0001.0000.0000.0000-00*  0x00000003  0xba21    1043      67        0

0002.0000.0000.0000-00   0x00000004  0x1441    1122      59        0

0002.0000.0000.0001-00   0x00000001  0x1670    874       57        0

 

          Link state database information for VXLAN ISIS (Tunnel 2)

LSP ID                   Seq num     Checksum  Holdtime  Length    Overload

-----------------------------------------------------------------------------

0001.0000.0000.0000-00*  0x00000003  0xc614    1043      67        0

0003.0000.0000.0000-00   0x00000002  0x770b    1010      89        0

0003.0000.0000.0001-00   0x00000001  0x1d67    1010      57        0

 

Flags: *-Self LSP, +-Self LSP(Extended)

# Verify that VXLAN IS-IS has learned the MAC addresses of remote VMs.

[RouterA] display vxlan isis remote-mac

MAC Flags: A-MAC has been received by an active tunnel interface

           C-MAC conflict with local dynamic MAC

           F-MAC has been flushed to the remote MAC address table

  VXLAN ID: 10002

    MAC address: 0003-0000-0009

      Interface: Tunnel2

          Flags: AF

  VXLAN ID: 10003

    MAC address: 0003-0000-0009

      Interface: Tunnel2

          Flags: AF

# Verify that VXLAN IS-IS has learned remote VXLAN information.

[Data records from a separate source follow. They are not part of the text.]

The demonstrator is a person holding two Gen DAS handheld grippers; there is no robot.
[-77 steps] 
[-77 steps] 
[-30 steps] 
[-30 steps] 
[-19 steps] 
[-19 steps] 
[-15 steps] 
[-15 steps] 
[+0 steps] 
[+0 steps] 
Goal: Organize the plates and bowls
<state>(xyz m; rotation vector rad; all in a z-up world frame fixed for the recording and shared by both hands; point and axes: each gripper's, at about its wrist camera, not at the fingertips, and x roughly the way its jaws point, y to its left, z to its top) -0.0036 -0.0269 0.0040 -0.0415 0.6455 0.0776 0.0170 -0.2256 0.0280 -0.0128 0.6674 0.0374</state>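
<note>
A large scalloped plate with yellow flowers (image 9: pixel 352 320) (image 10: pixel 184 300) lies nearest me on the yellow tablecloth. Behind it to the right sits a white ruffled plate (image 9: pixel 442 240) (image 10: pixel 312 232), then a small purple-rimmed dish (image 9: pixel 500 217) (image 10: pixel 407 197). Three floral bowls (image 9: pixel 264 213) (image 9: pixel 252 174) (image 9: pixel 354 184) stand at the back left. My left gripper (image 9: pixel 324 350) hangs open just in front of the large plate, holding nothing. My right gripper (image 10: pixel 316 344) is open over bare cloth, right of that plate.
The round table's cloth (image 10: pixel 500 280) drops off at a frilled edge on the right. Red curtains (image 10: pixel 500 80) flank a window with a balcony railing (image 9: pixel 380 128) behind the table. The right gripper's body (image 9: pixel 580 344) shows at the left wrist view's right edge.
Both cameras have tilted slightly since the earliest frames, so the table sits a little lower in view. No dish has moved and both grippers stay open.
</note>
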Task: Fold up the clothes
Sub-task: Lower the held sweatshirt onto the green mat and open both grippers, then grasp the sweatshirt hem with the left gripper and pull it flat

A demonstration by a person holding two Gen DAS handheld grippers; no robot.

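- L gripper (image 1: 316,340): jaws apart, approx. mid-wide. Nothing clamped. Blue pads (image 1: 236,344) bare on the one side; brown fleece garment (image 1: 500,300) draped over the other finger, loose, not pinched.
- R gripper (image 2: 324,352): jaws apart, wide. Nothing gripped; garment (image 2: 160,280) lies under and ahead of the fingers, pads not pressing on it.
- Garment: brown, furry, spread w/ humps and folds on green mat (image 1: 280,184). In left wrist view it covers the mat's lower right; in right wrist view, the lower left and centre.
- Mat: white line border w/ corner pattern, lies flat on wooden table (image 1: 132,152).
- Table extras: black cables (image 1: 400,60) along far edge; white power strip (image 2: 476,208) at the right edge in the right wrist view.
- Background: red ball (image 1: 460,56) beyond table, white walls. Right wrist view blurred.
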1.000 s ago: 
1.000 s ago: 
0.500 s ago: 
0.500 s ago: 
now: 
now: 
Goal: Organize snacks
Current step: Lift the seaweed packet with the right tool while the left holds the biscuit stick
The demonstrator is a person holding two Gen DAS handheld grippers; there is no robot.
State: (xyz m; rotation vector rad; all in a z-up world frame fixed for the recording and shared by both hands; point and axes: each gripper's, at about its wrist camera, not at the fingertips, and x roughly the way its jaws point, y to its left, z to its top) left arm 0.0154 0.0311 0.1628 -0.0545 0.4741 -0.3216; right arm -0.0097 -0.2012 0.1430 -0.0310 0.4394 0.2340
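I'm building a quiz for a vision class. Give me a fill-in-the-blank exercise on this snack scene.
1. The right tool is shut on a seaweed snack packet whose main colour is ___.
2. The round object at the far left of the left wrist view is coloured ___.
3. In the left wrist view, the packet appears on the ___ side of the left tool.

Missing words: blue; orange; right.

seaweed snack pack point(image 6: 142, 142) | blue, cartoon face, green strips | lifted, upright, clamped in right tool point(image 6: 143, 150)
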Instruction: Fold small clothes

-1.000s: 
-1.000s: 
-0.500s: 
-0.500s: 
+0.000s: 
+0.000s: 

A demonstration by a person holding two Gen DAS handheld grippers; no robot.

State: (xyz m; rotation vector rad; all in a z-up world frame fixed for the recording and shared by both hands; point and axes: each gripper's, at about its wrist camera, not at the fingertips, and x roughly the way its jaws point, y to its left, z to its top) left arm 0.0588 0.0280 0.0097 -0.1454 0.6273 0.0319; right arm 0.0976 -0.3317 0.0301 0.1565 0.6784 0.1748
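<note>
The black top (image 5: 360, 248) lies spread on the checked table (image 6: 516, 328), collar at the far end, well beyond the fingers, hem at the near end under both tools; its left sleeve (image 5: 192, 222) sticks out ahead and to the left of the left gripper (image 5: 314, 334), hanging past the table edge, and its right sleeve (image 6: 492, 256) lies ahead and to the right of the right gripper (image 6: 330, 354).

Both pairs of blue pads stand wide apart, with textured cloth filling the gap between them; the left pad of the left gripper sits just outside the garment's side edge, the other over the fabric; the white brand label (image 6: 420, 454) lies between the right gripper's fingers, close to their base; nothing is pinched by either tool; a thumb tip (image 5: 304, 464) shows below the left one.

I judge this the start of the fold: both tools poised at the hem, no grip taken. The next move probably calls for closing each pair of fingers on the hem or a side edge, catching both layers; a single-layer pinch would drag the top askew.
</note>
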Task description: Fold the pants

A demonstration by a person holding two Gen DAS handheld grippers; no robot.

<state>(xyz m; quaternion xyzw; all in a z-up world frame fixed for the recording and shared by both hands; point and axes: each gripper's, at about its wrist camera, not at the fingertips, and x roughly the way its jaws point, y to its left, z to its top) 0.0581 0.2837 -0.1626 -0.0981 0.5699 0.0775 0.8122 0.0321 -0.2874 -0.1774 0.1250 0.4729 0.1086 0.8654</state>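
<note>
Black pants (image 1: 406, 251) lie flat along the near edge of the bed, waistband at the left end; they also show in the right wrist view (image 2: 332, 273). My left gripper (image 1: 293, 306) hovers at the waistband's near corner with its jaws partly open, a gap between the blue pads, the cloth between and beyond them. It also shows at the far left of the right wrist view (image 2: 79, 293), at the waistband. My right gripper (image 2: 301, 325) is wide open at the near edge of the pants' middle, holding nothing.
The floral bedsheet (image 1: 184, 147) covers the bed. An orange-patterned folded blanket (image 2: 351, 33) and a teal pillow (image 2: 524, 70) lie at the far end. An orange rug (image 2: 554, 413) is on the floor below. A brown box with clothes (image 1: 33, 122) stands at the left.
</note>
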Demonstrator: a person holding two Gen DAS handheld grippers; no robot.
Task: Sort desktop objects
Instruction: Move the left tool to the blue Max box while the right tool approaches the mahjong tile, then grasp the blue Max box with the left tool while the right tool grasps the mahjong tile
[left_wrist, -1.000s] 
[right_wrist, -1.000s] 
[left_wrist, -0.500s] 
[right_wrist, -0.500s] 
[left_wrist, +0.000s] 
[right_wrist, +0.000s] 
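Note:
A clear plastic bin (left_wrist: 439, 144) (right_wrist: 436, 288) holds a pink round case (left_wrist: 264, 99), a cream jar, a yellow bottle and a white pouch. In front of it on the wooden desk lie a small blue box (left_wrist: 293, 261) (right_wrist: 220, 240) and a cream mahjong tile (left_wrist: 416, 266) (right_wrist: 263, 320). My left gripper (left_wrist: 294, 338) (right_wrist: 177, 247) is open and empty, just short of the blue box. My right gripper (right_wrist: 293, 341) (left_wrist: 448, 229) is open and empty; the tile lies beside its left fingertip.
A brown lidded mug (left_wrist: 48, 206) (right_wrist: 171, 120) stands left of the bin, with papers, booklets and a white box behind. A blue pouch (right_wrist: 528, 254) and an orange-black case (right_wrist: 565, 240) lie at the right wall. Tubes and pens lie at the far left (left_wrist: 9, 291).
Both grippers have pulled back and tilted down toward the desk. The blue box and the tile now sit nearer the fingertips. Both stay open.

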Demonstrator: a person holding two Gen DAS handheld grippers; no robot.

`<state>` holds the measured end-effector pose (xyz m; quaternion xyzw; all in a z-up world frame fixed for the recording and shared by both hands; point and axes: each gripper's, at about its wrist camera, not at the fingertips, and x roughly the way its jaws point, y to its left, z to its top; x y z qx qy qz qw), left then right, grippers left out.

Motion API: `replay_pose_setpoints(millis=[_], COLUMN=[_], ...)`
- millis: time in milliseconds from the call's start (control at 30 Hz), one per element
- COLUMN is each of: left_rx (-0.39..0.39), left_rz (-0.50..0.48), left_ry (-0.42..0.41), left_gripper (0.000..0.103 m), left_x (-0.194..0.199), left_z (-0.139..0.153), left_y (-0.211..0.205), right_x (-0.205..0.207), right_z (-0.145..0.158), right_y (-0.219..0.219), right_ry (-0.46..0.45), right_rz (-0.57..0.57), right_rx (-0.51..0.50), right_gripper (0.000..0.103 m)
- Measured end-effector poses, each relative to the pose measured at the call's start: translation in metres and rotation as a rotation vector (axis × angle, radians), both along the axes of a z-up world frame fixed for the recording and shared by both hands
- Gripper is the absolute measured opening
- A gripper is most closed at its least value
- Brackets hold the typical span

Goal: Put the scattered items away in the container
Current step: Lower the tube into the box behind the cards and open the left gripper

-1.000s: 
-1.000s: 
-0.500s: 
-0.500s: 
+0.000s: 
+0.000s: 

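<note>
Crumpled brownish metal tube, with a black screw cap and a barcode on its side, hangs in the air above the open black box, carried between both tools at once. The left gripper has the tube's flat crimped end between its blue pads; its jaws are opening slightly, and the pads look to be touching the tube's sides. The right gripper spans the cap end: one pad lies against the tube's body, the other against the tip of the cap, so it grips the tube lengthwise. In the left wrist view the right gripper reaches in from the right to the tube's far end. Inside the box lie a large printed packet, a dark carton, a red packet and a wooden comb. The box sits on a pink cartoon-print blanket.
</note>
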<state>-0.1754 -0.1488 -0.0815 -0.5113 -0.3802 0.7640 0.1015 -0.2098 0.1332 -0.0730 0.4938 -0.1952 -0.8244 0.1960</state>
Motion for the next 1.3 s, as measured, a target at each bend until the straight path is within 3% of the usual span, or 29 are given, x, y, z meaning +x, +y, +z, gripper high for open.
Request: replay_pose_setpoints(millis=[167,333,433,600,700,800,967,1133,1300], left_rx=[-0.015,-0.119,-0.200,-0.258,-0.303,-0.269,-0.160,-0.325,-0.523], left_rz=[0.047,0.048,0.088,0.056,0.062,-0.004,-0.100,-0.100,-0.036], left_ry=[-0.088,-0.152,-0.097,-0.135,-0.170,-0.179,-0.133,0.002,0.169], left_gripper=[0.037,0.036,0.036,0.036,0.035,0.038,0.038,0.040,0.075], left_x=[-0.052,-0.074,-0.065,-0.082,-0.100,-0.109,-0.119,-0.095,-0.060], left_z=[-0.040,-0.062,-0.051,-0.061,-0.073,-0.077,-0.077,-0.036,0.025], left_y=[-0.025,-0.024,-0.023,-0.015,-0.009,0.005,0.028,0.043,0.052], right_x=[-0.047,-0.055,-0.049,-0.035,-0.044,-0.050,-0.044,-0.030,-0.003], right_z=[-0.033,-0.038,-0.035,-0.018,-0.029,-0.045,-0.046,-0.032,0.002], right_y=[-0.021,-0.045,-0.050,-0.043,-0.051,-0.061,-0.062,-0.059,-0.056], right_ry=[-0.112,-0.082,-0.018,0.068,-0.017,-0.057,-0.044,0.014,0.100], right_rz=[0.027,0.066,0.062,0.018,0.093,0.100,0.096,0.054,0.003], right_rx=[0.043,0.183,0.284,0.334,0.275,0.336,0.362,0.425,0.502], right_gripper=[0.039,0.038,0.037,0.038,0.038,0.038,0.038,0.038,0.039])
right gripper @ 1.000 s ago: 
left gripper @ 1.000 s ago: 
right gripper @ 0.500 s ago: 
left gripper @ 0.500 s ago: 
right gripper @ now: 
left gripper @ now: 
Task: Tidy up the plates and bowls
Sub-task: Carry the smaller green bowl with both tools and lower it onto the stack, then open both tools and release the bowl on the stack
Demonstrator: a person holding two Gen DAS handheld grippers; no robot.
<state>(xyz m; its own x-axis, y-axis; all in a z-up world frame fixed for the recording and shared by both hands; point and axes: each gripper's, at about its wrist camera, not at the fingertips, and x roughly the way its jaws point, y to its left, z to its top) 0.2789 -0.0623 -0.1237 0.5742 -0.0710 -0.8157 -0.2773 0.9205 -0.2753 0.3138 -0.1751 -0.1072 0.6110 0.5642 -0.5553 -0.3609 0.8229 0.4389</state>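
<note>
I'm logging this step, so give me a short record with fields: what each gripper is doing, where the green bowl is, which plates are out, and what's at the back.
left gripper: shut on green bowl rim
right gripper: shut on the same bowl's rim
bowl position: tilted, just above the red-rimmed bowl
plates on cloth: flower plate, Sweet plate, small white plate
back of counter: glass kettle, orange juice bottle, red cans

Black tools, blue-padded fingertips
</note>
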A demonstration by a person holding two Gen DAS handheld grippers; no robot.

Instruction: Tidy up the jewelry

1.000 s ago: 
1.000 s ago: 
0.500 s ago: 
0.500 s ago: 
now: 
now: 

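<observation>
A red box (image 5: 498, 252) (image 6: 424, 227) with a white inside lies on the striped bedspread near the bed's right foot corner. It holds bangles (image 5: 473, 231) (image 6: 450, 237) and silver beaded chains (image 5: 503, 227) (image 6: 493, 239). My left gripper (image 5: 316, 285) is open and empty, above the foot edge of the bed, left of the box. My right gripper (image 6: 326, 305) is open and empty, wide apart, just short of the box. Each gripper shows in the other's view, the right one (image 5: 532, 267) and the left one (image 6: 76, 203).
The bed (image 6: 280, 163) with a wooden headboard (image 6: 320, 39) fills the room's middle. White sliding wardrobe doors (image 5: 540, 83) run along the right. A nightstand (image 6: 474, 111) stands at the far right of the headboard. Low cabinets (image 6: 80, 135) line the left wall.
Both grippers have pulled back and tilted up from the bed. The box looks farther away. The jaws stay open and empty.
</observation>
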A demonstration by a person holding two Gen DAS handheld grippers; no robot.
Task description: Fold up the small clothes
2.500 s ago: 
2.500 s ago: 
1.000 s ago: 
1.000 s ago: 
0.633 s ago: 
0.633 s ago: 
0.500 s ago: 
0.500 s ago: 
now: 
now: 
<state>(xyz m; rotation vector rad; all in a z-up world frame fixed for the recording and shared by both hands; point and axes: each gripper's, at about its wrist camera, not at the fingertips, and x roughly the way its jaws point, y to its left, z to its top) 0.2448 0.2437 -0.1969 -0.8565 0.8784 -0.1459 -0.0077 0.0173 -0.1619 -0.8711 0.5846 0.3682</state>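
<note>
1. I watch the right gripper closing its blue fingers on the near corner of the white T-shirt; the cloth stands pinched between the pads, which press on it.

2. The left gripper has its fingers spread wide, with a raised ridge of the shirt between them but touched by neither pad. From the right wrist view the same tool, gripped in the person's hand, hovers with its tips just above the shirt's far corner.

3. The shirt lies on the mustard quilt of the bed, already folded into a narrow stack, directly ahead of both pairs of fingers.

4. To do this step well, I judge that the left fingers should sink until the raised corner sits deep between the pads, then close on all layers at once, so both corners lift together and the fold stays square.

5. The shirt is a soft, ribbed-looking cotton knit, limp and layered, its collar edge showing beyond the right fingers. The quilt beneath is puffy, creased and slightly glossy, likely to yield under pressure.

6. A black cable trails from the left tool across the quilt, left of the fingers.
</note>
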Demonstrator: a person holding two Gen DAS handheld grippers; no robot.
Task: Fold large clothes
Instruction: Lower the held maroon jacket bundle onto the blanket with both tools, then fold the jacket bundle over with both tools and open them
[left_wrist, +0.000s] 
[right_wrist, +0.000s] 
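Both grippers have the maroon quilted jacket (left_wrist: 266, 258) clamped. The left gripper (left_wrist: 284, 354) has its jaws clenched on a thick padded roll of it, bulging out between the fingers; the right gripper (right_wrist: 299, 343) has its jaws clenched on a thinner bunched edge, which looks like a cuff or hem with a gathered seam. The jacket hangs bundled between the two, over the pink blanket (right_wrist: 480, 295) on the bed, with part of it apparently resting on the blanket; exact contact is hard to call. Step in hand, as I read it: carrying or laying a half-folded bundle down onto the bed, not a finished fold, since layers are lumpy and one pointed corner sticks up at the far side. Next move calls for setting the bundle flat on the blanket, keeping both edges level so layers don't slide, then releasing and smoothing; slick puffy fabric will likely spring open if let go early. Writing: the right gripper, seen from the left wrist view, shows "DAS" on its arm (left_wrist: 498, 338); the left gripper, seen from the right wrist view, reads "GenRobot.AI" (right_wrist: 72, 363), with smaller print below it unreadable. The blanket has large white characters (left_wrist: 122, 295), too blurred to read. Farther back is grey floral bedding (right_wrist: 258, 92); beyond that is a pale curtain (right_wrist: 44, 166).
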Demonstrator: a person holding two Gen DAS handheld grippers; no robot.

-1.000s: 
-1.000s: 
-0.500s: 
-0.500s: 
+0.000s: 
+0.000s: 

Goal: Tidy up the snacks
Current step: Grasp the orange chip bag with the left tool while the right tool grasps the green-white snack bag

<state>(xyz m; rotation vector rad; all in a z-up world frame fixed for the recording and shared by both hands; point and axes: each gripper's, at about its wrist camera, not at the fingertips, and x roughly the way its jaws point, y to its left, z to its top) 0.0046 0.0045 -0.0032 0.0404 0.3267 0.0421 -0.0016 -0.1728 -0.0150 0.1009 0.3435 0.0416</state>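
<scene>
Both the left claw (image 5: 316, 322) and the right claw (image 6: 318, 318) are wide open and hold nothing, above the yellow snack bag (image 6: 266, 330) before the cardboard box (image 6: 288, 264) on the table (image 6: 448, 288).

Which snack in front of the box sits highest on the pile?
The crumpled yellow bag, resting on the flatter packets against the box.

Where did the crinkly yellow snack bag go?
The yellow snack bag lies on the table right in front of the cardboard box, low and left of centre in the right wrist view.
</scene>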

[RouterA] display vxlan isis remote-vxlan

VXLAN Flags: S-VXLAN supported at the local end

             F-Association between VXLAN and Tunnels has been flushed to L2VPN

 

  VXLAN ID: 10000

     Flags: FS

    Tunnel: 1

  VXLAN ID: 10001

     Flags: FS

    Tunnel: 1

  VXLAN ID: 10002

     Flags: FS

    Tunnel: 2

  VXLAN ID: 10003

     Flags: FS

    Tunnel: 2

2.        Verify that VMs in different sites can ping each other if they are in the same VLAN. VMs cannot ping each other if they are not in the same VLAN. (Details not shown.)